TASK: What's needed is an exact copy of all the data below, without pictures.

(Stored items)
========================================================================
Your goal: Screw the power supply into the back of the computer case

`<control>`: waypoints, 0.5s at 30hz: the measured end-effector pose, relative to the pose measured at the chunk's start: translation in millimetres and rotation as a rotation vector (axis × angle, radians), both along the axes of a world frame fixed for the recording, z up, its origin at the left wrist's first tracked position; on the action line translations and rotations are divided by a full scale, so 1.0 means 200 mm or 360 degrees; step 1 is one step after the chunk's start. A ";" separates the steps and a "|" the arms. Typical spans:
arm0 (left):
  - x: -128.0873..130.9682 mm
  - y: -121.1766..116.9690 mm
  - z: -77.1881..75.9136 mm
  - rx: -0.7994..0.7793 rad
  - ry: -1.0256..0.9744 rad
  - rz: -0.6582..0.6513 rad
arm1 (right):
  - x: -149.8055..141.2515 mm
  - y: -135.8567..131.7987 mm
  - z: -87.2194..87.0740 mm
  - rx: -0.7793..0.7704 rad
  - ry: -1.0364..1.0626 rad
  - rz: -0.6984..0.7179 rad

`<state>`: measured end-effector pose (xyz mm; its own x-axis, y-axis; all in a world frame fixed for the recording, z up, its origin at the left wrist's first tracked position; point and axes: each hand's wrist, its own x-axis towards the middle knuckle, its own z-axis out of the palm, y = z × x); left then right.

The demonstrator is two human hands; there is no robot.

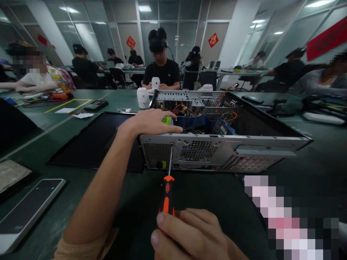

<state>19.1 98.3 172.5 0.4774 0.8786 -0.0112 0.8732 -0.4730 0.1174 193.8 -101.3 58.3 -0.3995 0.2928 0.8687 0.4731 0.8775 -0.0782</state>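
My right hand grips an orange and black screwdriver by its handle. The shaft points away from me, its tip at a screw in the back panel beside the power supply's perforated vent. That panel belongs to a computer case lying on its side with the interior exposed. Over the top edge of the panel lies my left hand, fingers stretched out across the power supply corner. Colored wires and a blue ribbon cable show inside the case.
A black side panel lies flat left of the case. Nearer are a white device with a dark screen and a worn flat block. Across the table a person handles a white device; another white device stands close by.
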 end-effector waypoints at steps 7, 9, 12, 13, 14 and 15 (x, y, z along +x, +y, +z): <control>0.00 0.01 0.00 0.0011 0.0001 -0.0012 | 0.03 0.02 -0.11 -0.0045 -0.0010 0.0093; 0.00 0.00 0.00 0.0017 0.0009 -0.0011 | 0.02 0.02 -0.12 -0.0029 0.0092 0.0061; 0.00 0.00 0.00 0.0020 0.0020 0.0001 | -0.01 0.02 -0.11 0.0028 0.0239 -0.0026; 0.00 0.00 0.00 0.0018 0.0018 0.0001 | -0.01 0.02 -0.11 0.0051 0.0253 -0.0039; 0.00 0.00 0.00 0.0013 0.0014 -0.0002 | -0.02 0.02 -0.10 0.0059 0.0252 -0.0036; -0.01 0.00 0.00 0.0007 0.0007 -0.0010 | -0.01 0.02 -0.09 0.0053 0.0251 -0.0018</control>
<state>17.9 97.9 172.5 0.4828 0.8757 -0.0093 0.8708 -0.4789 0.1114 191.2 -96.7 40.8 -0.2541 0.2665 0.9297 0.4672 0.8755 -0.1233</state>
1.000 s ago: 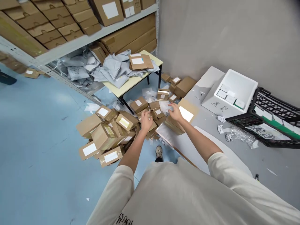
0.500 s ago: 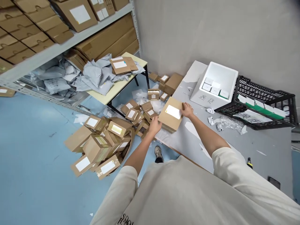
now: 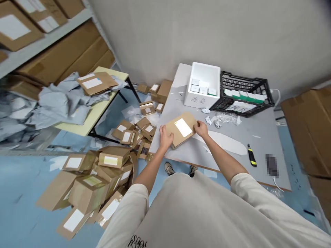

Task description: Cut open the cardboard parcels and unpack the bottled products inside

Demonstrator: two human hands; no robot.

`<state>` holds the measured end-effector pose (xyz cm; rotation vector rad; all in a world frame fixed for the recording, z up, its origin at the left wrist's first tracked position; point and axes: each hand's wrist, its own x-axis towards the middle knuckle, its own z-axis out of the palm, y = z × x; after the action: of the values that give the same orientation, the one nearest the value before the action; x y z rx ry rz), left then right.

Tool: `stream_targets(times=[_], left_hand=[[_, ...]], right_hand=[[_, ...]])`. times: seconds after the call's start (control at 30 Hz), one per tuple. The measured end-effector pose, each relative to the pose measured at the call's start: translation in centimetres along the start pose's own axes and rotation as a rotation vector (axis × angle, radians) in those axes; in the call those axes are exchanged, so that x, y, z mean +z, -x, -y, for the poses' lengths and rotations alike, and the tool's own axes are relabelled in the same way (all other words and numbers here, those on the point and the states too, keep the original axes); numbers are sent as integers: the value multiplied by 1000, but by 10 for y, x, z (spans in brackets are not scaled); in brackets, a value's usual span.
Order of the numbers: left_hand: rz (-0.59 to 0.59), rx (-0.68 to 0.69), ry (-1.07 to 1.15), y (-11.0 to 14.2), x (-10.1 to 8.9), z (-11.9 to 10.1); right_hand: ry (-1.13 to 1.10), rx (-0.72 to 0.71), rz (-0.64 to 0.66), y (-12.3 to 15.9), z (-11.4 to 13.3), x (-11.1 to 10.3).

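Observation:
Between my hands is a flat brown cardboard box (image 3: 170, 128) with a white label on its top, over the left part of the grey table (image 3: 178, 162). My left hand (image 3: 166, 138) grips its left end, thumb toward the near edge and fingers at the far side. At the right end, my right hand (image 3: 201, 129) is closed on the edge, its fingertips partly hidden. Just beyond the box lie crumpled paper balls (image 3: 208, 120) and clear plastic wrap (image 3: 226, 118).
A white foam box (image 3: 190, 99) and a black crate (image 3: 245, 80) holding white-and-green boxes stand at the table's back. A utility knife (image 3: 251, 156) lies to the right. Several parcels (image 3: 89, 193) are heaped on the floor at left, near a table (image 3: 77, 128) of grey mailer bags.
My view has swung right. The cardboard box has moved from the table's left edge further over the tabletop and turned, still held by both hands.

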<state>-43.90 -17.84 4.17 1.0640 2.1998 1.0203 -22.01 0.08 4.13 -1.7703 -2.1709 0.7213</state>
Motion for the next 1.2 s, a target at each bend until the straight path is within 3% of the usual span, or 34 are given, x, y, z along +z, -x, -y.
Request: stream_targets(times=[0.2, 0.43, 0.6, 0.73, 0.83, 1.0, 1.2], left_hand=[[175, 137, -49, 2, 59, -59], [336, 235, -137, 38, 158, -146], [392, 248, -198, 74, 225, -184], [376, 250, -226, 98, 258, -196], [335, 228, -244, 107, 267, -202], [287, 173, -287, 104, 264, -214], [311, 56, -223, 85, 268, -223]], right_hand=[[-27, 143, -139, 51, -83, -64], [1, 325, -175, 101, -191, -144], [24, 358, -141, 128, -270, -175], [24, 329, 17, 134, -317, -190], [22, 247, 57, 122, -330, -198], [-16, 82, 18, 81, -316, -204], [-33, 166, 95, 53, -303, -204]])
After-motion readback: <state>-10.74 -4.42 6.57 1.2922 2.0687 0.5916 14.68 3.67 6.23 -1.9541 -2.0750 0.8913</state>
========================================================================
EXERCISE RESPONSE:
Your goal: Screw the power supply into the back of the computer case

`<control>`: waypoints, 0.5s at 30hz: the measured end-effector pose, relative to the pose measured at the chunk's start: translation in millimetres and rotation as a rotation vector (axis × angle, radians), both along the axes of a world frame fixed for the recording, z up, its origin at the left wrist's first tracked position; on the action line translations and rotations are divided by a full scale, so 1.0 means 200 mm or 360 degrees; step 1 is one step after the chunk's start. A ";" separates the steps and a "|" the arms. Typical spans:
arm0 (left):
  - x: -128.0873..130.9682 mm
  - y: -121.1766..116.9690 mm
  - z: -77.1881..75.9136 mm
  - rx: -0.7994..0.7793 rad
  - ry: -1.0256..0.9744 rad
  - rz: -0.6582..0.6513 rad
arm1 (right):
  - x: -149.8055..141.2515 mm
  - y: -135.8567..131.7987 mm
  - z: -87.2194..87.0740 mm
  - rx: -0.7793..0.7704 rad
  - ry: -1.0364..1.0626 rad
  - rz: -0.6984..0.7179 rad

`<state>`: measured end-effector pose (xyz mm; its own x-axis, y-axis; all in a world frame fixed for the recording, z up, its origin at the left wrist's first tracked position; point and axes: each hand's wrist, its own x-axis towards the middle knuckle, its own z-axis out of the palm, y = z × x); left then right.

The demonstrator is two human hands; there is no robot.


<state>19.1 98.3 172.5 0.4774 0.8786 -0.0112 0.8732 -0.4730 0.1174 193.8 -101.3 58.3 -0.3995 0.2928 0.8687 0.4731 0.8775 -0.0782</state>
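My right hand grips an orange and black screwdriver by its handle. The shaft points away from me, its tip at a screw in the back panel beside the power supply's perforated vent. That panel belongs to a computer case lying on its side with the interior exposed. Over the top edge of the panel lies my left hand, fingers stretched out across the power supply corner. Colored wires and a blue ribbon cable show inside the case.
A black side panel lies flat left of the case. Nearer are a white device with a dark screen and a worn flat block. Across the table a person handles a white device; another white device stands close by.
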 end-effector waypoints at steps 7, 9, 12, 13, 14 and 15 (x, y, z along +x, +y, +z): <control>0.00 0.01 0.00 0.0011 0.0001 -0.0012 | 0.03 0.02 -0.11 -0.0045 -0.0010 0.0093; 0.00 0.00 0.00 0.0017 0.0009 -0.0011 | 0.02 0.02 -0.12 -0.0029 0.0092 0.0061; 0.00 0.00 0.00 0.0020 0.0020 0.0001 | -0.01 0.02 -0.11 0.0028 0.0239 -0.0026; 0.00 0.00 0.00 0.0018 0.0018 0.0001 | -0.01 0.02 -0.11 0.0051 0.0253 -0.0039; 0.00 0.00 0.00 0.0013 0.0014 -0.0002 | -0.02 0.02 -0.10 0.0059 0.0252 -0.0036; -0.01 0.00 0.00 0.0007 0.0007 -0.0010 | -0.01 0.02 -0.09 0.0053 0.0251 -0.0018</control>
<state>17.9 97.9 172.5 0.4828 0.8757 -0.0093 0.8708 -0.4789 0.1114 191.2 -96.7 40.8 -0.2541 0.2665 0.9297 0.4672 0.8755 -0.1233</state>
1.000 s ago: 
0.500 s ago: 
now: 

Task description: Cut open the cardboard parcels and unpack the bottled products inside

Demonstrator: two human hands; no robot.

`<state>` holds the measured end-effector pose (xyz cm; rotation vector rad; all in a world frame fixed for the recording, z up, its origin at the left wrist's first tracked position; point and axes: each hand's wrist, its own x-axis towards the middle knuckle, its own z-axis out of the palm, y = z × x; after the action: of the values that give the same orientation, the one nearest the value before the action; x y z rx ry rz), left then right.

Tool: `stream_targets(times=[_], left_hand=[[_, ...]], right_hand=[[_, ...]])`. times: seconds after the call's start (control at 30 Hz), one per tuple. The measured end-effector pose, each relative to the pose measured at the call's start: translation in centimetres along the start pose's own axes and rotation as a rotation vector (axis × angle, radians) in those axes; in the call those axes are exchanged, so that x, y, z mean +z, -x, -y, for the poses' lengths and rotations alike, and the tool's own axes are relabelled in the same way (all other words and numbers here, those on the point and the states too, keep the original axes); numbers are sent as integers: the value multiplied by 1000, but by 10 for y, x, z (spans in brackets are not scaled); in brackets, a value's usual span.
Order of the numbers: left_hand: rz (-0.59 to 0.59), rx (-0.68 to 0.69), ry (-1.07 to 1.15), y (-11.0 to 14.2), x (-10.1 to 8.9), z (-11.9 to 10.1); right_hand: ry (-1.13 to 1.10), rx (-0.72 to 0.71), rz (-0.64 to 0.66), y (-12.3 to 15.9), z (-11.4 to 13.3), x (-11.1 to 10.3).

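Observation:
Between my hands is a flat brown cardboard box (image 3: 170, 128) with a white label on its top, over the left part of the grey table (image 3: 178, 162). My left hand (image 3: 166, 138) grips its left end, thumb toward the near edge and fingers at the far side. At the right end, my right hand (image 3: 201, 129) is closed on the edge, its fingertips partly hidden. Just beyond the box lie crumpled paper balls (image 3: 208, 120) and clear plastic wrap (image 3: 226, 118).
A white foam box (image 3: 190, 99) and a black crate (image 3: 245, 80) holding white-and-green boxes stand at the table's back. A utility knife (image 3: 251, 156) lies to the right. Several parcels (image 3: 89, 193) are heaped on the floor at left, near a table (image 3: 77, 128) of grey mailer bags.
My view has swung right. The cardboard box has moved from the table's left edge further over the tabletop and turned, still held by both hands.
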
<state>-43.90 -17.84 4.17 1.0640 2.1998 1.0203 -22.01 0.08 4.13 -1.7703 -2.1709 0.7213</state>
Motion for the next 1.2 s, a target at each bend until the straight path is within 3% of the usual span, or 34 are given, x, y, z along +z, -x, -y.
Request: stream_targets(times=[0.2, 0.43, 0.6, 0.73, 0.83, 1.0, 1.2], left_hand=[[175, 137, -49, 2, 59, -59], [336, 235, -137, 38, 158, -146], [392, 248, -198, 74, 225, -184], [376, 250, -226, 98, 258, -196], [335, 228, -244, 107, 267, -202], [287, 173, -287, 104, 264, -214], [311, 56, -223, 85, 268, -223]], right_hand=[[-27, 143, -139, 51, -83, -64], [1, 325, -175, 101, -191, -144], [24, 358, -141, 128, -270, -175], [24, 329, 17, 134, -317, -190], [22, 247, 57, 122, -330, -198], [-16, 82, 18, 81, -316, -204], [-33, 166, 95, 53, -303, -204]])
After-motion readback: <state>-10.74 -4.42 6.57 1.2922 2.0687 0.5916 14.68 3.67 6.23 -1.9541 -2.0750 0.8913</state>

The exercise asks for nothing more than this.